** Exercise details **
Every line of the material has to be retyped exactly.

** Data provided **
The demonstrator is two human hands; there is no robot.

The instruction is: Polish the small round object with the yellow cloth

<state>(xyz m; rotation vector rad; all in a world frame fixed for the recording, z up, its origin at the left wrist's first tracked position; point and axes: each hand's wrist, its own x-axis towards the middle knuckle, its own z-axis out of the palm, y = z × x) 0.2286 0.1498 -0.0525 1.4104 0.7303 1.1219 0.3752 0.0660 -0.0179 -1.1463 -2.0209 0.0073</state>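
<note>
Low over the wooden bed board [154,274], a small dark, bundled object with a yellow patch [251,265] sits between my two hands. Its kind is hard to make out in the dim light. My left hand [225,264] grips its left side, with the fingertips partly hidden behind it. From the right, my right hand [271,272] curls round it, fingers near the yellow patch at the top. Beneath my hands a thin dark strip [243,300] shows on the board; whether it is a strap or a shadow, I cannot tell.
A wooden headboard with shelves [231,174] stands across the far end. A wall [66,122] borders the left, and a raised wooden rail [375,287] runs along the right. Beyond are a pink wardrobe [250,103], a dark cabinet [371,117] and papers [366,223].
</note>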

** Written answer **
The demonstrator is two human hands; there is no robot.

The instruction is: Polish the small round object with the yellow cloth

<state>(xyz m; rotation vector rad; all in a world frame fixed for the recording, z up, its origin at the left wrist's first tracked position; point and axes: each hand's wrist, its own x-axis towards the middle knuckle, its own z-axis out of the palm, y = z × x) 0.2286 0.1498 -0.0525 1.4104 0.7303 1.1219 0.3752 0.0660 -0.0179 -1.1463 -2.0209 0.0073</state>
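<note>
Low over the wooden bed board [154,274], a small dark, bundled object with a yellow patch [251,265] sits between my two hands. Its kind is hard to make out in the dim light. My left hand [225,264] grips its left side, with the fingertips partly hidden behind it. From the right, my right hand [271,272] curls round it, fingers near the yellow patch at the top. Beneath my hands a thin dark strip [243,300] shows on the board; whether it is a strap or a shadow, I cannot tell.
A wooden headboard with shelves [231,174] stands across the far end. A wall [66,122] borders the left, and a raised wooden rail [375,287] runs along the right. Beyond are a pink wardrobe [250,103], a dark cabinet [371,117] and papers [366,223].
</note>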

That brings the answer to completion.